Task to carry out: Please copy out the entries exactly, skipping any pictures.

Excerpted records:
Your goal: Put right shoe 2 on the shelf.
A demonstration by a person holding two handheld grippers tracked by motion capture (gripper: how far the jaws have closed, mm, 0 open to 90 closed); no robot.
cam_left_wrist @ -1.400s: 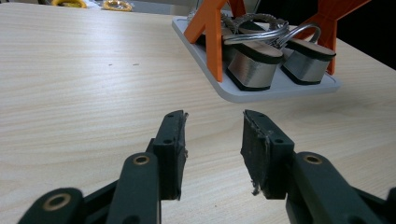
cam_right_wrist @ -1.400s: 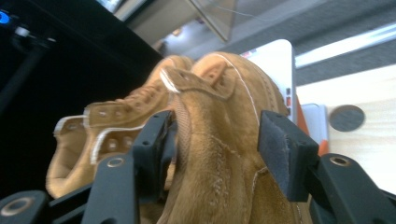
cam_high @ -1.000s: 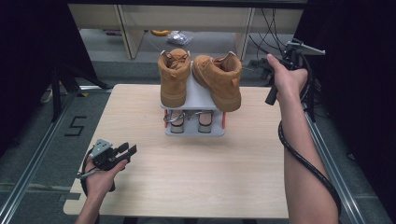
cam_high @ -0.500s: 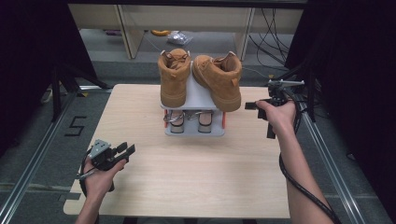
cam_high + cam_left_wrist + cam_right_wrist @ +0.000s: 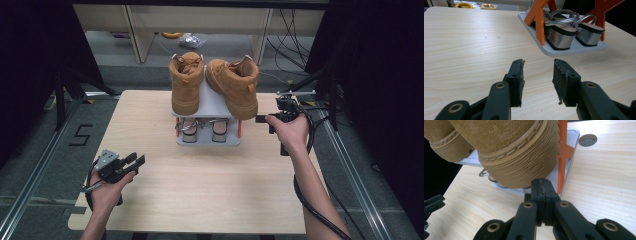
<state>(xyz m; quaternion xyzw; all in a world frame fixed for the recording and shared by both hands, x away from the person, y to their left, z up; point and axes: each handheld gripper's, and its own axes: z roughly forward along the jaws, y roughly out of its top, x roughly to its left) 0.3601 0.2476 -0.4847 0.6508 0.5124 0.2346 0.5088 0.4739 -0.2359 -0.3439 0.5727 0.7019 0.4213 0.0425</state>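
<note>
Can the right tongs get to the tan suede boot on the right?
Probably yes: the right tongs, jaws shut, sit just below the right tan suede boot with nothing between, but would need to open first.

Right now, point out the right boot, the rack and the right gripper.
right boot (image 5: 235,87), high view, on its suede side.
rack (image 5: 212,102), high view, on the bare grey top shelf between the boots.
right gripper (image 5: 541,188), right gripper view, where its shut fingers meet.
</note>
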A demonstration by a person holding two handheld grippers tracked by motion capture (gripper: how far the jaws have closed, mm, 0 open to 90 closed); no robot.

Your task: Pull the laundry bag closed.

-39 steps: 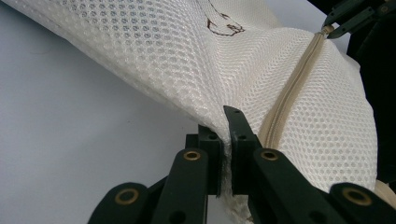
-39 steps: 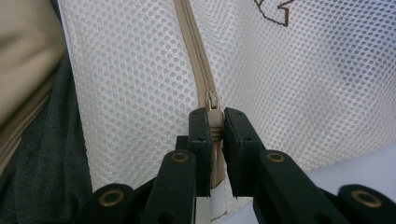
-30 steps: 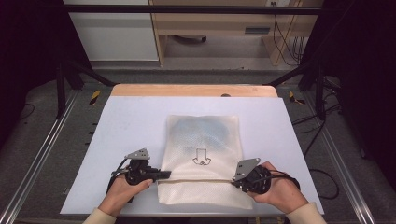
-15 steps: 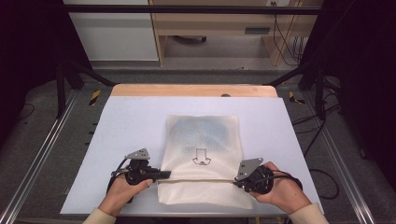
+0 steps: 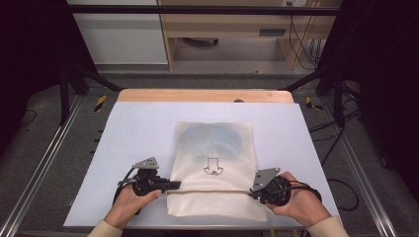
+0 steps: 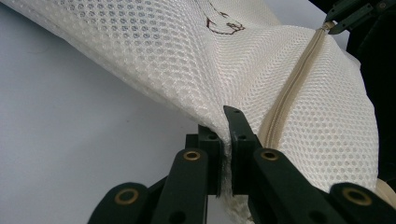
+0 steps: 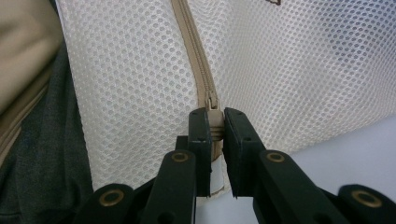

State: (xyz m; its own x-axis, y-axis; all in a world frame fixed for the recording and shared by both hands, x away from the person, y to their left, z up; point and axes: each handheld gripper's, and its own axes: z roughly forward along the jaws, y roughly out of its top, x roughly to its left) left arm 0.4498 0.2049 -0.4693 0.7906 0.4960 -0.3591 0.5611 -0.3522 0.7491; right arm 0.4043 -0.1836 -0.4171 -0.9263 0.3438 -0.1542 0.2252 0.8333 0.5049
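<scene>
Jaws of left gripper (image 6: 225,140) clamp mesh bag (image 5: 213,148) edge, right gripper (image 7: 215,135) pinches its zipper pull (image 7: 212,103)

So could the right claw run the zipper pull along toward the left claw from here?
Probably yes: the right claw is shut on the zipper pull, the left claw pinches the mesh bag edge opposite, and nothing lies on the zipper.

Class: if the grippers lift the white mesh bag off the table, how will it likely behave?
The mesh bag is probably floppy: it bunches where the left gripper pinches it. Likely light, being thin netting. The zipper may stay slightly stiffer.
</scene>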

Solution:
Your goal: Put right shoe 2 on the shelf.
A demonstration by a person holding two handheld grippers tracked by motion capture (gripper: how far the jaws have closed, mm, 0 open to 90 closed); no robot.
cam_left_wrist @ -1.400s: 
cam_right_wrist @ -1.400s: 
cam_high @ -1.000s: 
cam_high @ -0.500s: 
cam_high + cam_left_wrist + cam_right_wrist @ +0.000s: 
<state>(xyz m; quaternion xyzw; all in a world frame fixed for the recording and shared by both hands, x away from the person, y to their left, z up; point and axes: each handheld gripper's, and its own axes: z roughly forward along the jaws, y roughly out of its top, x roughly to its left) 0.3601 0.2476 -0.4847 0.6508 0.5124 0.2346 0.5088 0.4739 -0.2359 -0.3439 0.5727 0.7019 0.4213 0.0425</state>
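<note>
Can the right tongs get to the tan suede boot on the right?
Probably yes: the right tongs, jaws shut, sit just below the right tan suede boot with nothing between, but would need to open first.

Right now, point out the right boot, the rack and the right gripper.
right boot (image 5: 235,87), high view, on its suede side.
rack (image 5: 212,102), high view, on the bare grey top shelf between the boots.
right gripper (image 5: 541,188), right gripper view, where its shut fingers meet.
</note>
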A demonstration by a person holding two handheld grippers tracked by motion capture (gripper: how far the jaws have closed, mm, 0 open to 90 closed); no robot.

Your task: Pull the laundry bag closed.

-39 steps: 
-39 steps: 
-30 steps: 
-15 steps: 
+0 steps: 
+0 steps: 
+0 steps: 

State: (xyz m; its own x-axis, y-axis; all in a world frame fixed for the recording and shared by both hands, x away from the person, y to their left, z up; point and axes: each handheld gripper's, and its own axes: z roughly forward along the jaws, y roughly out of its top, x roughly to its left) left arm 0.4498 0.2049 -0.4693 0.7906 0.4960 -0.3591 0.5611 -0.3522 0.7491; right arm 0.4043 -0.1836 -0.4171 -0.9263 0.3438 -0.1542 0.2252 0.8333 0.5049
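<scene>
Jaws of left gripper (image 6: 225,140) clamp mesh bag (image 5: 213,148) edge, right gripper (image 7: 215,135) pinches its zipper pull (image 7: 212,103)

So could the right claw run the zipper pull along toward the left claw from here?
Probably yes: the right claw is shut on the zipper pull, the left claw pinches the mesh bag edge opposite, and nothing lies on the zipper.

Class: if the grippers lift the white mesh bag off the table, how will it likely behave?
The mesh bag is probably floppy: it bunches where the left gripper pinches it. Likely light, being thin netting. The zipper may stay slightly stiffer.
</scene>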

As written, the answer is complete.